**TASK OBJECTIVE**: Count each line below that has the word "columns" in it, and give only the total.

**GIVEN RECORDS**:
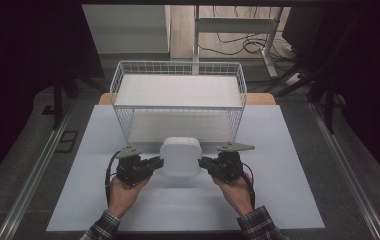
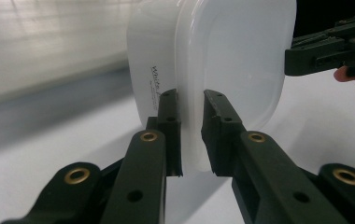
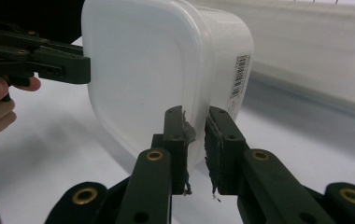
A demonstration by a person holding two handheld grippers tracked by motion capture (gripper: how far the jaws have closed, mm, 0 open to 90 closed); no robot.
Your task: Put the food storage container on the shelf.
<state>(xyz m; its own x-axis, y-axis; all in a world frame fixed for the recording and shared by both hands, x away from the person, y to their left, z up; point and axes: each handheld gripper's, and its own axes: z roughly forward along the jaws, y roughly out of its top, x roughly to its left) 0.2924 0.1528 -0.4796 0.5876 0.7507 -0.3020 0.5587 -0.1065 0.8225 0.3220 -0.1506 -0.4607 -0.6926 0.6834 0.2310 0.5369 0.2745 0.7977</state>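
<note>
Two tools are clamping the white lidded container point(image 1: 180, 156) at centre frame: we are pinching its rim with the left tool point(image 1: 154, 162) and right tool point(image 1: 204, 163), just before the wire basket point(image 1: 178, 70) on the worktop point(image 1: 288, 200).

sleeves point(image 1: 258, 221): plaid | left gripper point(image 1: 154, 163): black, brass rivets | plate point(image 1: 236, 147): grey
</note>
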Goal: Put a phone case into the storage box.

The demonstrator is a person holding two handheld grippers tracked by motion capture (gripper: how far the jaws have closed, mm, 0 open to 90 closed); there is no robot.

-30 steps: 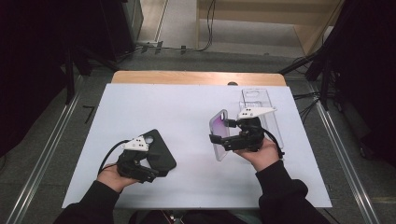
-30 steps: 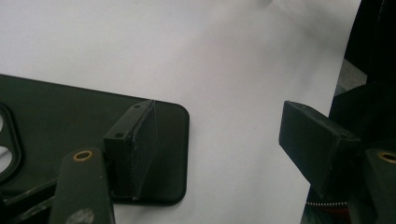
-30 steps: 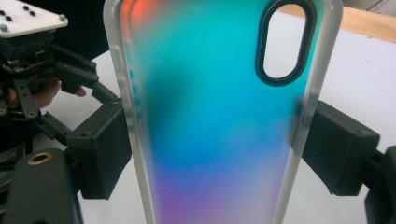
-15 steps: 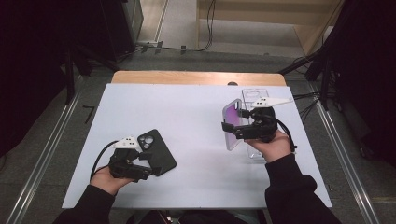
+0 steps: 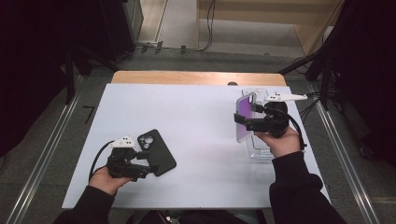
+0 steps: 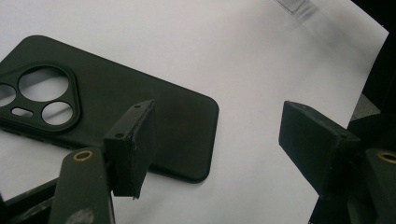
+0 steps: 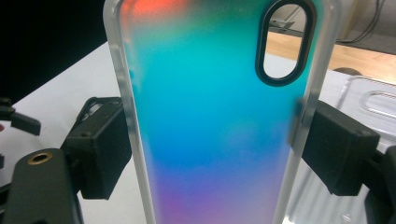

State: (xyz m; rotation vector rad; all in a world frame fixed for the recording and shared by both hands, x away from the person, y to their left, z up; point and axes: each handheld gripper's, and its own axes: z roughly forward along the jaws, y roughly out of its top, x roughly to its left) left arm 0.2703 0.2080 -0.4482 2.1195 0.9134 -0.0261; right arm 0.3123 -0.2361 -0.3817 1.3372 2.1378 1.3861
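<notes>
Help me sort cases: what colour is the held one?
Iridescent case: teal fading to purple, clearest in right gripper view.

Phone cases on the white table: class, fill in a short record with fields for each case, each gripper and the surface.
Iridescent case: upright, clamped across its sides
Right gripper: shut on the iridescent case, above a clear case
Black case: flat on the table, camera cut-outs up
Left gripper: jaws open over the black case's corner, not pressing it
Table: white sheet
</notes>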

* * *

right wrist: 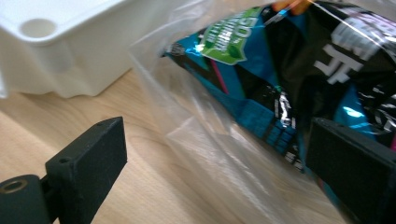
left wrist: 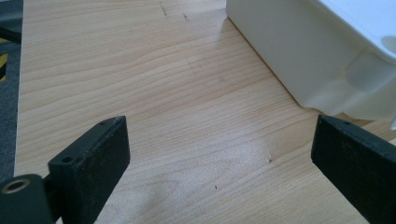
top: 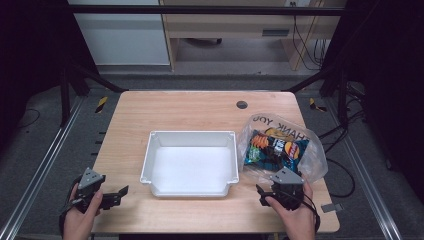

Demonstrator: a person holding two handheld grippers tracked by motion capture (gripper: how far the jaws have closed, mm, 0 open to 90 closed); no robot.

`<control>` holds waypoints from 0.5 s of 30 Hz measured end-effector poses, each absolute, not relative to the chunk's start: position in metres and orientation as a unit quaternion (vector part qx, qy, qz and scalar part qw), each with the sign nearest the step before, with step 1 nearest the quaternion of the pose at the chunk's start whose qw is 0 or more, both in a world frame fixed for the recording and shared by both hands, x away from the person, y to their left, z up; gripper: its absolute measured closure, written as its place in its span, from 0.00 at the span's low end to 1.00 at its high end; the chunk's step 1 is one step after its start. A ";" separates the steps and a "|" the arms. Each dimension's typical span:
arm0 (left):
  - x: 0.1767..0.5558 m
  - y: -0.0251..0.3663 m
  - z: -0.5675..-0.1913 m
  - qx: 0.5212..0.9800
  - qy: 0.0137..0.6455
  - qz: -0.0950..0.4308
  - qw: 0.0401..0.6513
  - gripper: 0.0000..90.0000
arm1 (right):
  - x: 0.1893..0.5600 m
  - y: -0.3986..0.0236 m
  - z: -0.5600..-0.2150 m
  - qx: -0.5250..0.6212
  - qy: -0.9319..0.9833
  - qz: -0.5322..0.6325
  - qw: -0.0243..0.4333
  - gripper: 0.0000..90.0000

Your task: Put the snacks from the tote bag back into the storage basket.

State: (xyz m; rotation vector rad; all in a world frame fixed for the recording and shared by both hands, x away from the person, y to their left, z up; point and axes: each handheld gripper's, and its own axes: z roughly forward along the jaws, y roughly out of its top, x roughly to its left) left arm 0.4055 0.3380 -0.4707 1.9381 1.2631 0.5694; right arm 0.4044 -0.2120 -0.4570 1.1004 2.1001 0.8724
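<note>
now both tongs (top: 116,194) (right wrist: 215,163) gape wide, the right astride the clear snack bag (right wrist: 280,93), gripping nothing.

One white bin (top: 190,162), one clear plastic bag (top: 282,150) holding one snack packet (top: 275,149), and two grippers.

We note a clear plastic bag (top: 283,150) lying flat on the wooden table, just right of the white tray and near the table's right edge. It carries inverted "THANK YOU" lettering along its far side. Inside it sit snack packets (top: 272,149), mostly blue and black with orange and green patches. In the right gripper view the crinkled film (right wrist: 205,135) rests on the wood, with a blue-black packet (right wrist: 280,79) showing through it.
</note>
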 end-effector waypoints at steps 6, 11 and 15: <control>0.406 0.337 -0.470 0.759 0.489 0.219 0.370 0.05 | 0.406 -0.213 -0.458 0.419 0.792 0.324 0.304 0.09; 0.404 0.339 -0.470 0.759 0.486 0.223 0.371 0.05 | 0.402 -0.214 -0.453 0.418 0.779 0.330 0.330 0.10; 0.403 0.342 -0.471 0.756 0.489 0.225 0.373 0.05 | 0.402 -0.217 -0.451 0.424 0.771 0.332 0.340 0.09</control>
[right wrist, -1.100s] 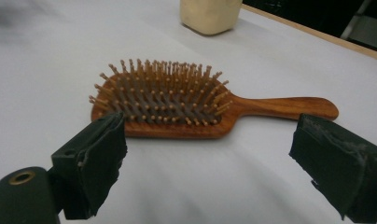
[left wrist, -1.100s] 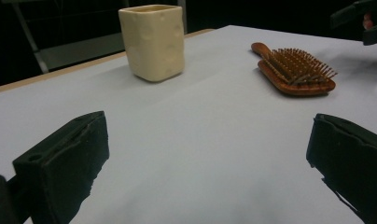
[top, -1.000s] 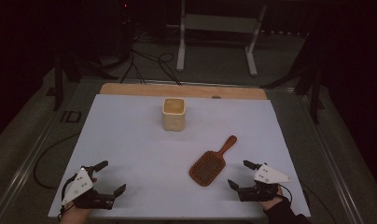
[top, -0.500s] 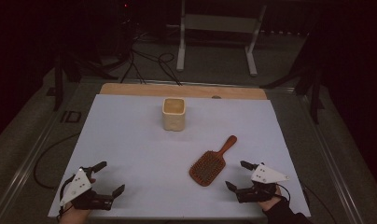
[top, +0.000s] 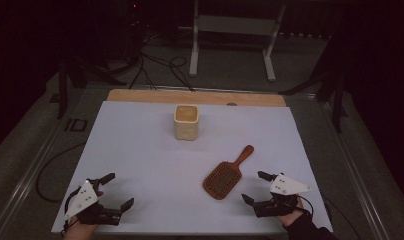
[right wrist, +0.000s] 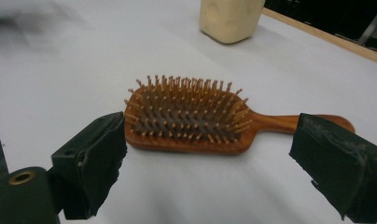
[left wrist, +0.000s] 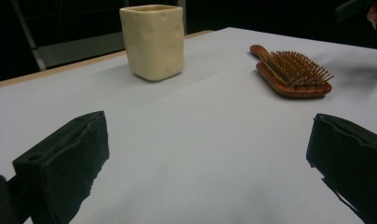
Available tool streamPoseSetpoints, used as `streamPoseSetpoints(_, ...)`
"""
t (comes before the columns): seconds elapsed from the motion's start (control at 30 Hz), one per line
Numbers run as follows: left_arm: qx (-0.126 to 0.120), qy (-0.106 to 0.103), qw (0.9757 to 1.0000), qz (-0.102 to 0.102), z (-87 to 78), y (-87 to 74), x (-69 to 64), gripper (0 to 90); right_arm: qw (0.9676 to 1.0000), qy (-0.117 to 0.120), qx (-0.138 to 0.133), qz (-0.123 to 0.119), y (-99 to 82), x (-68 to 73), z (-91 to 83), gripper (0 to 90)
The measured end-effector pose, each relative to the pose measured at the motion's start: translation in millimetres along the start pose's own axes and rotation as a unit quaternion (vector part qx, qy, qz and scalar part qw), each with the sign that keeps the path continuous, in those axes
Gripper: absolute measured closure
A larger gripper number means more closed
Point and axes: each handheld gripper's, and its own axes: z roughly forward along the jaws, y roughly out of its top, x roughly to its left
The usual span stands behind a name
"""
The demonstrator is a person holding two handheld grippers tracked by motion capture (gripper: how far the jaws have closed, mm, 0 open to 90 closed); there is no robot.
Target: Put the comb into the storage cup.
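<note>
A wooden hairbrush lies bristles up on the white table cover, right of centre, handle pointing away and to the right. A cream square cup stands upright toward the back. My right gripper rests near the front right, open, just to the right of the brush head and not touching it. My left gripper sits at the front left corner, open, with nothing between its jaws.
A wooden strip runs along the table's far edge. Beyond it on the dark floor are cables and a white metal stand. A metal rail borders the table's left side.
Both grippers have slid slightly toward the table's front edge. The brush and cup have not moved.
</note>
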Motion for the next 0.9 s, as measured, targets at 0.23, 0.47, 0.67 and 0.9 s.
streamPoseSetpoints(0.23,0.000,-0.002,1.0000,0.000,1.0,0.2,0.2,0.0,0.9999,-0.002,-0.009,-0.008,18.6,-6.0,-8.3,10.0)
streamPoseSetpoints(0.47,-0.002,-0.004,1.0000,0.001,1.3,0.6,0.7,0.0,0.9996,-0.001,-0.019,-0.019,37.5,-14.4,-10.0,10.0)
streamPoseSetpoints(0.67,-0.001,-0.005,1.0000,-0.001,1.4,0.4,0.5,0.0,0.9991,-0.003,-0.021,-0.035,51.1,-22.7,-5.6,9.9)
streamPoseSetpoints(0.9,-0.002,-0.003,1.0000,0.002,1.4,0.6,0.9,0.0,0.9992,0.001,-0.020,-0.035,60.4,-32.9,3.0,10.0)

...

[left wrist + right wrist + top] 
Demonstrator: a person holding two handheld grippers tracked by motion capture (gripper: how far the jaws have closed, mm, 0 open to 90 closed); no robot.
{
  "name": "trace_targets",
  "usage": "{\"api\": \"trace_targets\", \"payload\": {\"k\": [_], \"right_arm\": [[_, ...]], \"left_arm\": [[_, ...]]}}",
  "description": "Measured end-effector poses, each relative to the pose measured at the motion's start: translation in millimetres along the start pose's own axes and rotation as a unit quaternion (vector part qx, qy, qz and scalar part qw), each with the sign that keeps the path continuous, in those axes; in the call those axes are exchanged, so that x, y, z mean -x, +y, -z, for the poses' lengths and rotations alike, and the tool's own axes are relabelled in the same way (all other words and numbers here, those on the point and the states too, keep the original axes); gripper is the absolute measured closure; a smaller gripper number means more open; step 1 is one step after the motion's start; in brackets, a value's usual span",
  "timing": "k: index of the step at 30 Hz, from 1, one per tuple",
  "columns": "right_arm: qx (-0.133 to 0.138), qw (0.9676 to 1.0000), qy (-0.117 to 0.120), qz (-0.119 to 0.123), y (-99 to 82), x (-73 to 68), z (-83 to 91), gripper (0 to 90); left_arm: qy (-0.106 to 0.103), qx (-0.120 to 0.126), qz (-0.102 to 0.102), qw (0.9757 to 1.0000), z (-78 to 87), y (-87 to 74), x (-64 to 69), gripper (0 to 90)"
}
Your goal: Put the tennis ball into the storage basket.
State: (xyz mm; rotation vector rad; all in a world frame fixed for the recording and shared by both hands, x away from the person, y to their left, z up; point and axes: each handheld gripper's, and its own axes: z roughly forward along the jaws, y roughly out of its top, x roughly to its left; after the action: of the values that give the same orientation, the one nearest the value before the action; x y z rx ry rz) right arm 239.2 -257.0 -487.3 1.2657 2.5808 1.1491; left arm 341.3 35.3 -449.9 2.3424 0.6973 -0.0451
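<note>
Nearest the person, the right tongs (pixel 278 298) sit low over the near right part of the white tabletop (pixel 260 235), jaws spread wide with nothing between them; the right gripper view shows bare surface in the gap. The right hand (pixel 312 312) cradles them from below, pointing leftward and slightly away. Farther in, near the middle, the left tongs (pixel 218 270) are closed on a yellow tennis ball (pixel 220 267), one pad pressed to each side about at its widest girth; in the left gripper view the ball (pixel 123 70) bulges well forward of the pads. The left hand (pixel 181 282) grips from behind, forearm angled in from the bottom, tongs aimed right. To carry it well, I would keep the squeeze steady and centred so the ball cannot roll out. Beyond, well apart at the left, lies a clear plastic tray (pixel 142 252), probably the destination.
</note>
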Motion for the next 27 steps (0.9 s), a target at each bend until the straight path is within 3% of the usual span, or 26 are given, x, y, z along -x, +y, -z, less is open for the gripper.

**RESPONSE BELOW**: 2